| PROBLEM TO SOLVE |
Return only what lies between the first line of the entries and the line containing "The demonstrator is", both lines included.

[TASK MATERIAL — start]

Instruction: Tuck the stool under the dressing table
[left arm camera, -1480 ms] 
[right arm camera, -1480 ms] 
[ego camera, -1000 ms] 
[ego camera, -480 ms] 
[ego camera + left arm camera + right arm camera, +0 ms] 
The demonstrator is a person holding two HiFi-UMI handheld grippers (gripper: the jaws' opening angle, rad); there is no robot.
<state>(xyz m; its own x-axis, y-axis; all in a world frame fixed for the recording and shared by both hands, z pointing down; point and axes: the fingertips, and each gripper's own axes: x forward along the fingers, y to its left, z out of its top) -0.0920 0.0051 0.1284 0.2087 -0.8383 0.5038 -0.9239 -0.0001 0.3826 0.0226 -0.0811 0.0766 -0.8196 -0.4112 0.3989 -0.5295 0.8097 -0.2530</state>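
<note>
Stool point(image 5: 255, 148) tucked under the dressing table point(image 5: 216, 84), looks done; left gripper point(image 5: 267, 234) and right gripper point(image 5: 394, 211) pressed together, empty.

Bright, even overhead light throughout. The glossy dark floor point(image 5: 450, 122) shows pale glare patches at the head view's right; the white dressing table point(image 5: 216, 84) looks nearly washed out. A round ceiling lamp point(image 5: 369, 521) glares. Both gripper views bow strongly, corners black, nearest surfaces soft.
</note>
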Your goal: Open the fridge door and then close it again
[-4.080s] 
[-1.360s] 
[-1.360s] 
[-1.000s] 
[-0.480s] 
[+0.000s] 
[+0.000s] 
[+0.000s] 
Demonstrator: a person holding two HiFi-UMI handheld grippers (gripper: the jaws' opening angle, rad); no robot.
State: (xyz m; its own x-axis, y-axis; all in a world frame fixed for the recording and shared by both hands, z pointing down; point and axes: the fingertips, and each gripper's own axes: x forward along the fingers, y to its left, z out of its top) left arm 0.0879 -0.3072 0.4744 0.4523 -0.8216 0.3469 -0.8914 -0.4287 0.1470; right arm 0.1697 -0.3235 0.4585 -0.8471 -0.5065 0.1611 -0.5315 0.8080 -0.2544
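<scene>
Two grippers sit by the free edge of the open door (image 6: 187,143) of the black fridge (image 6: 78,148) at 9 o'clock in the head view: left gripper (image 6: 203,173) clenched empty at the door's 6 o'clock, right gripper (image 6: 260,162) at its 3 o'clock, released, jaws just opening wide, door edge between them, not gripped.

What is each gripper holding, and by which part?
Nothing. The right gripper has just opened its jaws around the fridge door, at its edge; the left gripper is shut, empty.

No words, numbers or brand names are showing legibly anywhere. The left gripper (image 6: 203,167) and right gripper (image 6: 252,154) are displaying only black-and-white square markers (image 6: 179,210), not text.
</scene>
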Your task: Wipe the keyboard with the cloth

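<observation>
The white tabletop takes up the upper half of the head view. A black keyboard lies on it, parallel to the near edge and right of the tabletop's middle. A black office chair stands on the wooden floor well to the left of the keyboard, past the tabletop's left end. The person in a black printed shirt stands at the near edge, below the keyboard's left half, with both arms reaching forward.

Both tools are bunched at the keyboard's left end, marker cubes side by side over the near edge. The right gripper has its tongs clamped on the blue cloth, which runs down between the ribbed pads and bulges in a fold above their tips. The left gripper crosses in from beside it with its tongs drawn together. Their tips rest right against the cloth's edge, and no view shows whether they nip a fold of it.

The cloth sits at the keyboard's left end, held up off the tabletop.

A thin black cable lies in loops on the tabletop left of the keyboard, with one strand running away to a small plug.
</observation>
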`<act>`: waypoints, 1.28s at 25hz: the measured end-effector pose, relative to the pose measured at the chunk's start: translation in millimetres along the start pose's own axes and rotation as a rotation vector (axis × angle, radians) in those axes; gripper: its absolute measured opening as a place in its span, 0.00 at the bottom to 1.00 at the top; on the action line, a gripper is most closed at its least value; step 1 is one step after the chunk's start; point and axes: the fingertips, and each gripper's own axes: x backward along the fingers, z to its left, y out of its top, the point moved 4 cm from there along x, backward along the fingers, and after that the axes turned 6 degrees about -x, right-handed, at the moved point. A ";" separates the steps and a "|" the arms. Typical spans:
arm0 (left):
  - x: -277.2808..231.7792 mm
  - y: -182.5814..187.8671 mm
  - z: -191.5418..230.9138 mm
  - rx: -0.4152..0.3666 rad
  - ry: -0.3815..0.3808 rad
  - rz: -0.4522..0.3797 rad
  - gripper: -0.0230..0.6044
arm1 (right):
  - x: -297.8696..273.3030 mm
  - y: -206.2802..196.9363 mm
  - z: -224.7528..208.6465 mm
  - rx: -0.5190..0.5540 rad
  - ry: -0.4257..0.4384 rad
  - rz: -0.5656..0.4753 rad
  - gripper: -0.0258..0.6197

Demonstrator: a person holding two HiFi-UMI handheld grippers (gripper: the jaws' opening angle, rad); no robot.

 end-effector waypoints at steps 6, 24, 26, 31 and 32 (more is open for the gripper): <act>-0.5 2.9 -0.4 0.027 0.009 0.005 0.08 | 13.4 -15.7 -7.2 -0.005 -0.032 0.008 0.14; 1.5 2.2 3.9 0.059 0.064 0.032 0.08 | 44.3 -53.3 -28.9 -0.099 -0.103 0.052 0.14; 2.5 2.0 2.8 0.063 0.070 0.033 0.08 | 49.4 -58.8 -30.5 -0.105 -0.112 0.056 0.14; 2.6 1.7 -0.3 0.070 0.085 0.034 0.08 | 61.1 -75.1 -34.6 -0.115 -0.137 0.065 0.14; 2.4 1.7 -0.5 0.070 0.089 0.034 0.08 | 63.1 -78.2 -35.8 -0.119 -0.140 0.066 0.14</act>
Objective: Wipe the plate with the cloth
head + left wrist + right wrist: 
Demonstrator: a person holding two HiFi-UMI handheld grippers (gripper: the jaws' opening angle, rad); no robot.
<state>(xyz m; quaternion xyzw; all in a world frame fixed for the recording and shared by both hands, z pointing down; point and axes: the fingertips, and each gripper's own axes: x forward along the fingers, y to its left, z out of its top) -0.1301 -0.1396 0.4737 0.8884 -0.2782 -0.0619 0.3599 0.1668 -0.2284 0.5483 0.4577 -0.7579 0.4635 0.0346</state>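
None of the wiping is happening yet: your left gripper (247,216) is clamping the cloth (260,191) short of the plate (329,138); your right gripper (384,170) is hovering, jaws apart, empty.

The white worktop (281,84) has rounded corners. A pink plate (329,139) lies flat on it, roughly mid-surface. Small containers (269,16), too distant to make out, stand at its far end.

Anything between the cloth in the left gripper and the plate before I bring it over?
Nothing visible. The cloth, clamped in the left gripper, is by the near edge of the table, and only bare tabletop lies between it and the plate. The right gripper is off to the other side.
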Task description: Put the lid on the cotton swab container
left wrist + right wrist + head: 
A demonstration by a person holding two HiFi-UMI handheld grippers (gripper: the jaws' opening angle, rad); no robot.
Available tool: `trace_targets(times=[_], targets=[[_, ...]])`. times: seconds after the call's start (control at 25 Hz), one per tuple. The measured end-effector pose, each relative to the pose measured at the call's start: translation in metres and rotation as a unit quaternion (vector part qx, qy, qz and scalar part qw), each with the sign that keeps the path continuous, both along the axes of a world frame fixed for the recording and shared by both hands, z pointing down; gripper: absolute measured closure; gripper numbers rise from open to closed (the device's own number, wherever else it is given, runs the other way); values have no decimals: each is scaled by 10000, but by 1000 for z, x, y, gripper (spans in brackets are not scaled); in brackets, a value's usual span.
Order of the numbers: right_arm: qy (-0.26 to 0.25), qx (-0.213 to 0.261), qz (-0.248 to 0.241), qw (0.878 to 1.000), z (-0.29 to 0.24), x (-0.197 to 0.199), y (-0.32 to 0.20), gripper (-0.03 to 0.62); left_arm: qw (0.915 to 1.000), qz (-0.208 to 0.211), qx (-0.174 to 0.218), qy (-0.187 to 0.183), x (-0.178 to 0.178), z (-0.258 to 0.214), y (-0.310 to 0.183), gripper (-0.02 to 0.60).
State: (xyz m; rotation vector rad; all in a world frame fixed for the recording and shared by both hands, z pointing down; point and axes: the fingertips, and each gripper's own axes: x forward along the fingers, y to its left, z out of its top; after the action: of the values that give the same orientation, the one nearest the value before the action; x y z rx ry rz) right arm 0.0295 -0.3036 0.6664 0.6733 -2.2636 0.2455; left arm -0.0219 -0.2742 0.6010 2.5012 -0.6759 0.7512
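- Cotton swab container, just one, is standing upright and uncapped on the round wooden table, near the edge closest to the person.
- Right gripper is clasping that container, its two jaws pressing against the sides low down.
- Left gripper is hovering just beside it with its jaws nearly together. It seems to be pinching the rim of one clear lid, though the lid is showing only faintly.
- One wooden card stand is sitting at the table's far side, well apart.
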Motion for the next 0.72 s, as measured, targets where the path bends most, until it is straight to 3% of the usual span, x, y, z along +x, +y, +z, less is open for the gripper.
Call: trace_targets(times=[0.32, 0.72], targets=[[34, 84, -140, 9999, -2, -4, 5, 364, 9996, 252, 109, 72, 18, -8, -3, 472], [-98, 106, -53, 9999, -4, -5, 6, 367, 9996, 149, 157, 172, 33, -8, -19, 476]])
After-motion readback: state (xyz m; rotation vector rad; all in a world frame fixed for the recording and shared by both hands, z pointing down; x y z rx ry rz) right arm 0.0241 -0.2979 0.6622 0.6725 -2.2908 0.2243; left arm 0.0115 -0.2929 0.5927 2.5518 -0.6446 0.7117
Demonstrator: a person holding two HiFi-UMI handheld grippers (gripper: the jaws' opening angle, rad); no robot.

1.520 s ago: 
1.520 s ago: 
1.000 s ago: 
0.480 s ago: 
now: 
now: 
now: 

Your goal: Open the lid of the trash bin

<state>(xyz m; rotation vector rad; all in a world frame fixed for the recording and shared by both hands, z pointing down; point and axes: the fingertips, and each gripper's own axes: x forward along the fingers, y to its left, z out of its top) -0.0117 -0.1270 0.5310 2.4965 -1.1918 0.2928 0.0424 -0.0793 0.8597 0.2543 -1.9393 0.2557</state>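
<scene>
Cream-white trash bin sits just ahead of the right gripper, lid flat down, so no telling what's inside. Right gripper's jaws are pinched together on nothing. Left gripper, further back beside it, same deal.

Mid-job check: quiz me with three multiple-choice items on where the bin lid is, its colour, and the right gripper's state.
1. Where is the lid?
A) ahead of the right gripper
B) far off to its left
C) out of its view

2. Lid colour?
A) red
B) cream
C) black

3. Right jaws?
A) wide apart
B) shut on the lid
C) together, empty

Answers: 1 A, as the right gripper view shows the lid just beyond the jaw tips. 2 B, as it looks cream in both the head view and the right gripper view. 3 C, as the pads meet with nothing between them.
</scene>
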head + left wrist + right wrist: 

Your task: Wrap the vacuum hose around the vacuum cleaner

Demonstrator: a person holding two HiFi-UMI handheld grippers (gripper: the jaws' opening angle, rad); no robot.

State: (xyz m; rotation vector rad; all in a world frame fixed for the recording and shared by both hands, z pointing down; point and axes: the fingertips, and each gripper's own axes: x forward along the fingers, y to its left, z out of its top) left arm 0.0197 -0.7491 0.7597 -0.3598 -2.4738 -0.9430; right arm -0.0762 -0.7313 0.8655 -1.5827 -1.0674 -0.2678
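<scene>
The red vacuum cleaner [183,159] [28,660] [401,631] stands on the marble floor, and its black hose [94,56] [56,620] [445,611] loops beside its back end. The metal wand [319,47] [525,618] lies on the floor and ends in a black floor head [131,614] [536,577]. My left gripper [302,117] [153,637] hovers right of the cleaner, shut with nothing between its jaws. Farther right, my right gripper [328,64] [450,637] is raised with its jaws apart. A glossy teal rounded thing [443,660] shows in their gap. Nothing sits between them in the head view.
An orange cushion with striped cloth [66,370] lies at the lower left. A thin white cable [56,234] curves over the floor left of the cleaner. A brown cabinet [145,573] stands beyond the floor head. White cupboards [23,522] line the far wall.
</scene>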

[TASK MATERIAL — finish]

| YOUR RESPONSE |
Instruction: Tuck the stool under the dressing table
[left arm camera, -1480 ms] 
[right arm camera, -1480 ms] 
[ego camera, -1000 ms] 
[ego camera, -480 ms] 
[ego camera + left arm camera + right arm camera, +0 ms] 
The demonstrator is a person holding two HiFi-UMI handheld grippers (gripper: the jaws' opening angle, rad); there is no robot.

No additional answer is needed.